Aligning Trait Trees with Phylogenetic Trees
Increasing the dimensionality of trait space can help better approximate genetic change. By accounting for a broader spectrum of characteristics, the resulting trait trees may align more closely with phylogenetic trees based on genetic data. Traits are often the phenotypic expression of underlying genetic variation, capturing more traits reduces the gap between observable features and the genetic changes that drive evolution.
The Discrepancy between Different Trees
The duration of survival may not directly relate to the amount of genetic change, therefore not directly relate to the traits. Can we expect a discrepancy between trees based on time of survival and tree based on trait differences? Can we observe lessened discrepancy if the trait space has more dimensions?
The Impossible Reconstruction
Given a full network of incipient species, or the chain of historical events, there are various cases in which we cannot reconstruct a valid phylogenetic tree, even if we have all the information at hand. One example is that the initial ancestor went extinct. Theoretically, we may also encounter various cases that we cannot reconstruct valid trees even from trait tables.
Seeing is Believing
Several serious papers have already discussed these issues mathematically. However, I have decided to see it with my own eyes. Under what circumstances can we expect no valid tree or erroneous trees? Does the increase of trait dimensions really bring phylogenetic trees closer to trait trees, even if the phylogenetic tree is simulated? With my simulator the exploration can be fun and intuitive.

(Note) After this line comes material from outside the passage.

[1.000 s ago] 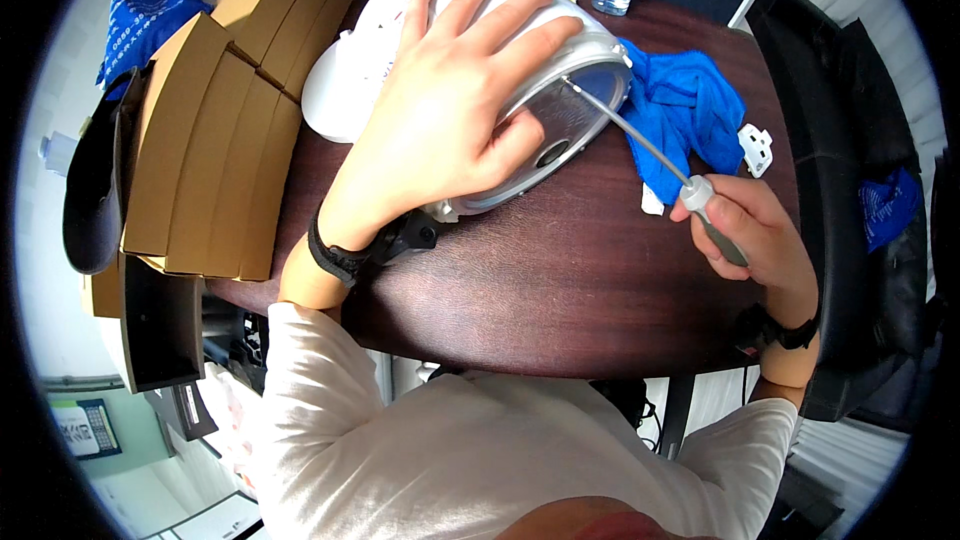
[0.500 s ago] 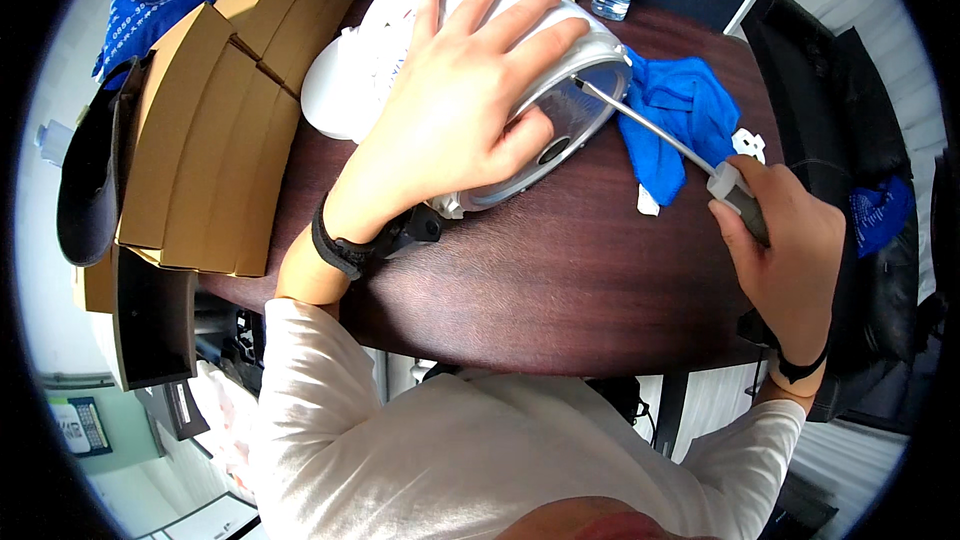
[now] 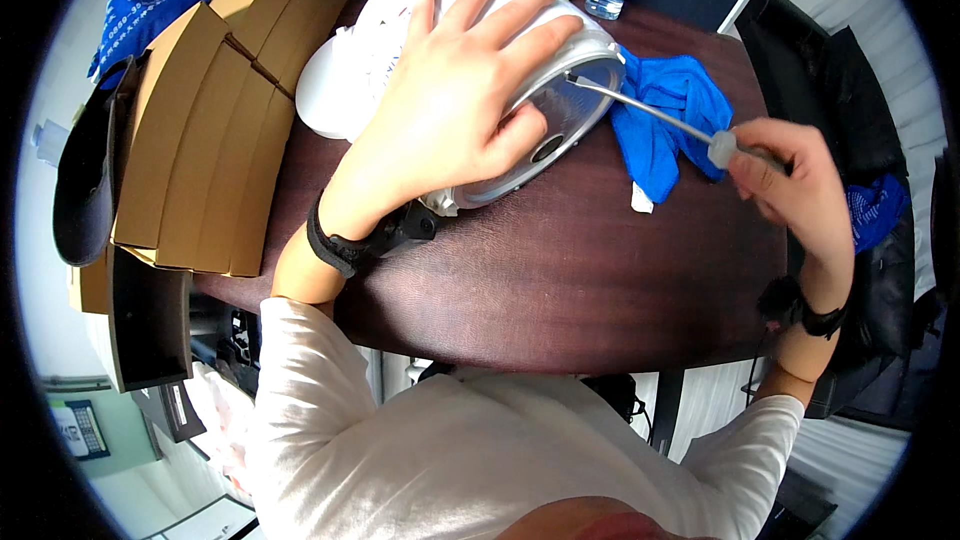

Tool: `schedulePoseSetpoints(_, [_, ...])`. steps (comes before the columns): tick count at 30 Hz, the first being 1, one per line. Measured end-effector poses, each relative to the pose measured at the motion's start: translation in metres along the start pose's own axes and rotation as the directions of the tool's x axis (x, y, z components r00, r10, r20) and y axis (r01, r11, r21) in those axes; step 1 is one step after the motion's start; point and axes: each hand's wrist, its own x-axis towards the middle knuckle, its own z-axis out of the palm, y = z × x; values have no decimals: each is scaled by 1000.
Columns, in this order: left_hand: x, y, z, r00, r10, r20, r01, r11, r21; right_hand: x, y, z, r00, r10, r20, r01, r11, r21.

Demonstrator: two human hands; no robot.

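"So, what's different on the table (image 3: 560, 285)?"

"Little among the big things. The white casing (image 3: 380, 50) lies where it did, beside the cardboard boxes (image 3: 190, 160), its open end facing the person and the right side. The blue cloth (image 3: 648, 152) is crumpled just beside it."

"And the hands?"

"The left hand (image 3: 460, 80) is unchanged: spread over the casing, fingers apart, thumb bent by the opening, steadying it, I'd judge. The right hand (image 3: 790, 175) is what moved. It has swung up and away from the body, and its fingers are wrapped round the screwdriver (image 3: 655, 110) handle in a new way."

"So the shaft moved too?"

"Yes, it slants less steeply now. Its tip, though, is at much the same spot, just inside the rim (image 3: 600, 42). I can't tell whether it sits in a screw."

"Meaning?"

"Probably a fresh grip for the same spot; that work looks under way, not done."
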Motion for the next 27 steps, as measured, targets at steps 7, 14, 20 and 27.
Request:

There are 7 adjustable parameters in the simulator, four of them can be changed during simulation while the other three must be set at the beginning of each simulation cycle. Internally, the simulator is running on Gillespie's algorithm, but the displaying time intervals between events are stretched for better visualization. In the simulator, a mutation is assumed as a theoretical standardized unit mutation (?), its concept may be ambiguous, but I think it is fine for a toy project.

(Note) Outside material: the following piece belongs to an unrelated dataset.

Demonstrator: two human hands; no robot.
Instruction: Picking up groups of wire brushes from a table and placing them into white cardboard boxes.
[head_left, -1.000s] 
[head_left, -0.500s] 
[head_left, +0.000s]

Below is a list of the parameters you can play with:
- Birth Rate: The rate at which new sub-species are born but not mutated meaningfully.
- Mutation Rate: The rate at which new sub-species are born and accumulated meaningful mutation.

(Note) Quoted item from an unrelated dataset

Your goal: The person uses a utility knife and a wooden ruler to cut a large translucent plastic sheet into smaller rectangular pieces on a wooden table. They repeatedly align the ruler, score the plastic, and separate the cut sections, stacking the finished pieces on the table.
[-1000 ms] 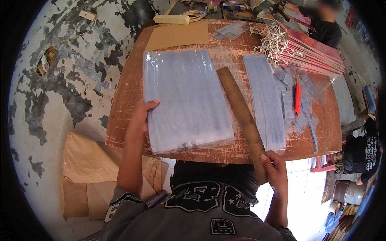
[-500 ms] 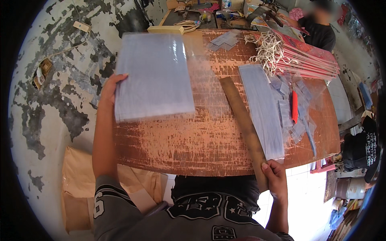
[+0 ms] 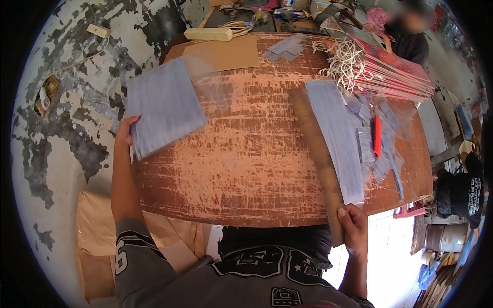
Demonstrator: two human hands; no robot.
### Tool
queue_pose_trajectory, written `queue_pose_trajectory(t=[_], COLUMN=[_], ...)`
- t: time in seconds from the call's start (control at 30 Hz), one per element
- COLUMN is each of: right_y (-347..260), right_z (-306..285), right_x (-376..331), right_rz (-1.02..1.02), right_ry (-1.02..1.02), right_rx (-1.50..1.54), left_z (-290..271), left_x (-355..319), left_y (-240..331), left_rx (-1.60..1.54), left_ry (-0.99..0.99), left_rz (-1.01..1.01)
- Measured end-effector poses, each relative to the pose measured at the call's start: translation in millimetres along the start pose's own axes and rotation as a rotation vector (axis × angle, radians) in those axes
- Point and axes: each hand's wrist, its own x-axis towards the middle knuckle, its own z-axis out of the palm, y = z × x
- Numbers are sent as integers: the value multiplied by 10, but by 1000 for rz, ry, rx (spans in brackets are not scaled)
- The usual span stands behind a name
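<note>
The left hand (image 3: 125, 134) gripped the edge of a grey sheet stack (image 3: 163, 105) at the table's (image 3: 246, 169) left edge. The right hand (image 3: 353, 226) clasped the near end of a long wooden ruler (image 3: 317, 154) lying beside another grey sheet (image 3: 336, 136). A red knife (image 3: 377, 136) lay just right of it, red bags (image 3: 395, 72) with white string handles (image 3: 346, 61) beyond.

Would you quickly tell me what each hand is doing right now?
Left hand: closed on the grey-blue sheet stack.
Right hand: closed on the wooden ruler.
</note>
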Motion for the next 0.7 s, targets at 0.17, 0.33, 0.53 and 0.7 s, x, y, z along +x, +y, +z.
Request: queue_pose_trajectory(t=[0.17, 0.33, 0.53, 0.7], right_y=[-80, -104, -105, -76], right_z=[139, 90, -141, -302], right_x=[-35, -68, -165, -196], right_rz=[-13, -61, -166, -285], right_ry=[56, 83, 166, 355], right_rx=[47, -38, 31, 124], left_z=[206, -6, 28, -112], left_x=[85, 288, 448, 644], left_y=[185, 204, 140, 157], left_rx=[135, 329, 422, 506], left_ry=[51, 35, 41, 38], left_rz=[-109, -65, 27, 37])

- Death Rate: The rate at which an entire sub-species go extinct.
- Simulation Steps: The number of steps the simulation will run before stopping. Cannot be changed during simulation
- Coarsen Level: The number of consecutive mutations needed to form a new species. CAN be changed at any time.
- Trait Dimensions: The number of traits each sub-species has. This cannot be changed if simulation has started
- Mutation Model: The model used to simulate gradual trait evolution. Currently, only Brownian Motion is available for now.
- Show Branch Lengths: Whether to show branch lengths in the trees. Can be toggled at any time.
- Prune Extinct Lineages: Whether to remove extinct lineages from the trees. Can be toggled at any time.
You can pause and resume simulation at will. If all the sub-species go extinct, the simulation will stop, you must manually reset the simulator.